While venture capital is increasingly turning to cleantech, a major gap in project financing still exists.
For many clean technologies, the reality on the ground is that even the best solution can be hard for customers to pay for with cash -- the systems being sold are large and expensive. What consumer is going to pay $30k in cash to put a solar system on their roof, whether or not it makes sense financially? What budget-strapped facilities manager for a large company is going to install a superior HVAC system, if it means he goes over his budget this year, even if it saves money in the long run?
These are on the end user side, but other project financing needs are seen on the vendor side -- who is going to give a startup the money to build the first few plants for their breakthrough technology? Thus, we see a lot of business plans where the company is looking to use cash from VCs to build out a plant, or to pay for equipment to be leased to customers, and they are difficult to fund. VCs prefer not to provide capital for "steel in the ground," if possible -- traditional venture capital is often too expensive to be put into such hard assets.
But the need is real nonetheless, and a failure to get project financing can kill even the best-funded of technologies and business plans.
This gap appears to be being filled, fortunately, as other entities are also now recognizing the need. For example, GE Commercial Finance is now funding rooftop solar systems.
And other venture debt groups are now starting to provide early funding for some of the needs described above -- it's still expensive capital, but it's not as expensive as venture capital. You are going to see more of these project finance companies focusing on cleantech, since the markets for these technologies are real and fast-growing, and such financiers can find attractive opportunities with little competition for their services.

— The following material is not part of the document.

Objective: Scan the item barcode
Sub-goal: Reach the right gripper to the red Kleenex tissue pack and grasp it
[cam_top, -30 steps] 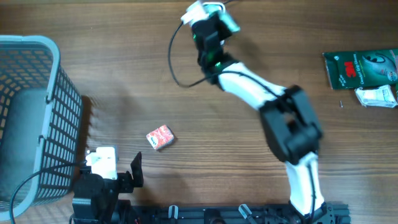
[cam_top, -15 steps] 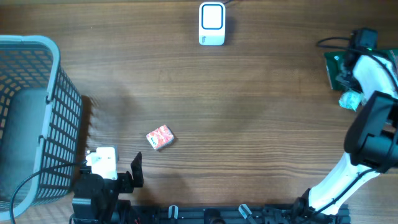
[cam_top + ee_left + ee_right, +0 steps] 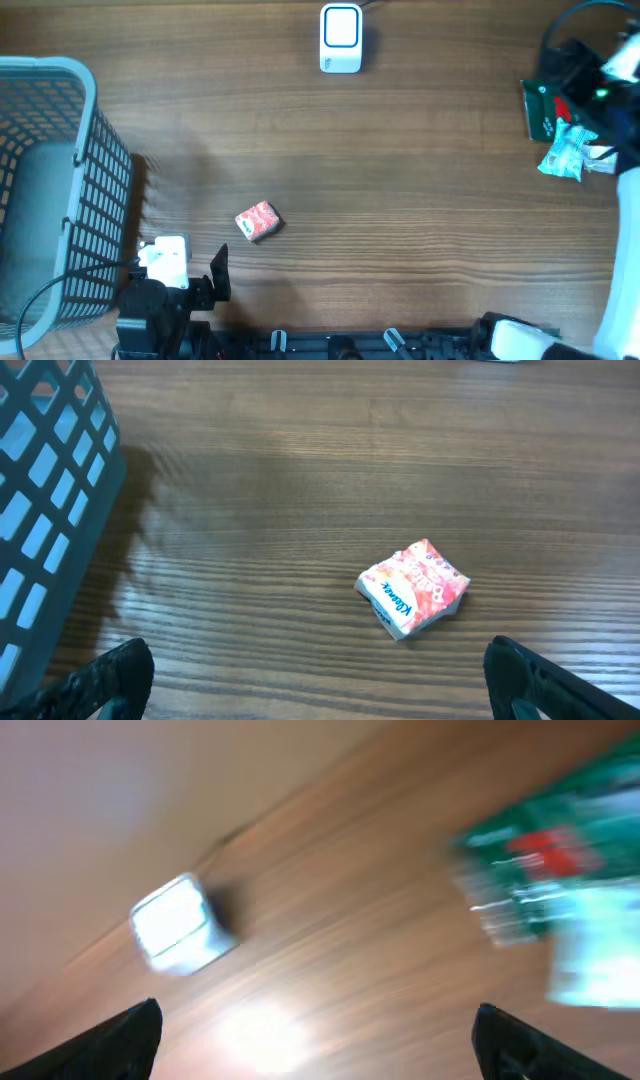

Over time, as such capital becomes more readily available, technologies such as distributed generation, building automation, and industrial water/ wastewater treatment are going to see very rapid demand growth. If the vendors of these technologies can arrange for the capex up front via such financing, then all the customer sees is an annual expense that is lower than the annual savings they enjoy from the system -- and that's an easy decision for the customer to make.